Spot commodity grade polyethylene (PE) and polypropylene (PP) prices continue to slip, shedding from a half-cent to a penny last week. Spot-trading platform, The Plastics Exchange, noted the move reflected a good end to the month, with TPE CEO, Michael Greenberg saying that in the wake of plunging energy and feedstock costs, suppliers were "generally willing to sell spot resin at prices necessary to enable transactions." Most deals were for as-needed volumes, but TPE also heard of some larger transactions at sharp discounts, helping chip away at bulging upstream inventories. Resin buyers are benefiting from the market's weakness, as PE contracts settled down $0.07/lb in May, while PP contracts were down $0.10/lb. TPE expects further price relief for both materials in June.

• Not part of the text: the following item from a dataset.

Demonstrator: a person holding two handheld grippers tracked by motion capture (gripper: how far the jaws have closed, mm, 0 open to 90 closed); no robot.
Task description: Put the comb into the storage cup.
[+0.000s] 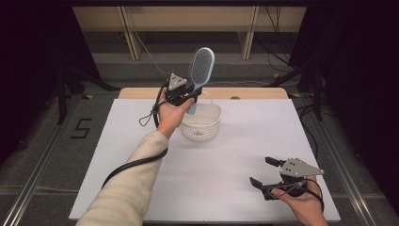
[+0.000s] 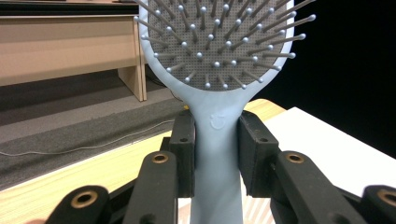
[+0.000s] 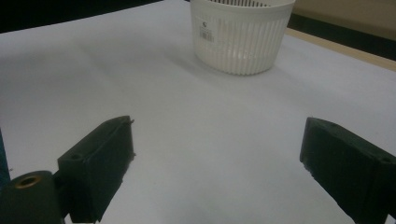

Energy prices dropped sharply in volatile and active trading, with July crude oil futures down for the fifth week in a row, losing a hefty $7.63/bbl to settle at $83.23/bbl on Friday, a level not seen since October. July natural gas continued to slide, dropping $0.301/mmBtu, more than 11%, to end the week at $2.326/mmBtu. The crude oil: natural gas price ratio expanded modestly to 35.7:1.
Ethylene spot prices plunged in very active trading, as the market gave way mid-week, dropping about a nickel on Wednesday alone, when ethylene for June delivery traded down to $0.475/lb and was subsequently offered even lower. The market sold off another nickel to $0.42/lb, for a weekly loss of about a dime. Ethylene for delivery during the third quarter was priced around $0.40/lb. Ethane prices also collapsed, giving up about 25% of their value, closing the week at $0.295/gal ($0.125/lb).
Polyethylene (PE) prices continued to unravel, with penny losses widely seen last week. TPE also saw some month-end specials for multiple railcars with a larger discount. Producers yielded to pressure to reduce May contracts in excess of the $0.04/lb offered, with most agreeing to lower contracts by $0.07/lb. "With (spot) ethylene costs cratering, upstream resin inventories bulging and negative sentiment abounding, it is expected that June contracts will also be marked lower," Greenberg said. Processors are looking to wipe away at least the balance of the $0.11/lb of increases that were implemented December-March and perhaps achieve more than just the remaining $0.04/lb. Export markets remain weak, falling energy and feedstock costs around the world have market participants de-stocking and those that need resin, are purchasing from nearby locations to reduce the price risk during transit, according to TPE.
Propylene's short-term recovery into the mid $0.50s/lb ended abruptly. Better output from refineries coupled with crackers now also utilizing propane as a feedstock, has increased propylene supplies. Further, weak polypropylene demand has likely resulted in reduced operating rates and less need for propylene monomer. Falling gasoline prices and alkylation values have also lowered the support price from this alternative demand. By the end of the week, sellers were offering their polymer grade propylene (PGP) as low as $0.515/lb, with the best buyers still several cents away. Although June PGP contracts have been nominated to decrease $0.08/lb from the May price of $0.675/lb, spot activity indicates that a larger decrease is warranted. A couple spot transactions were already concluded at the eventual June settlement price minus $0.03/lb. RGP was shown in the mid $0.40s/lb.
Polypropylene (PP) spot prices shed another cent ending the month $0.09/lb below where they began and $0.16/lb lower than the March peak. PP contracts ran up $0.215/lb during the first quarter, giving back a dime in May and are nominated to drop $0.08/lb for June. The actual settlement, however, will likely be even lower, TPE noted. Poor resin demand during the last couple months of destocking has backed up producer inventories, which continues to weigh on the spot market. Export demand has been dismal and is not a viable outlet for high volumes of resin. The spot market is seeing some pockets of demand as discounted prices and thin processor inventories are pushing companies to enter the market and fill in supply gaps. "Although the market is headed lower, pellets still need to be melted at factories every day," Greenberg said.
Final thought from Michael Greenberg
Commodity resin prices ended the month on a weak tone and are poised to move still lower in June. Plummeting energy and feedstock costs are grabbing the headlines and while processors are enjoying the price break from May, they are already clamoring for more contract relief in June. Although spot demand is trickling in from buyers in need of resin, many are standing by the sidelines waiting to see how far this market can fall before stepping up to purchase. Upstream inventories are high and export markets are weak, so it would not be surprising to see producers cut resin reactor rates to limit growing supplies.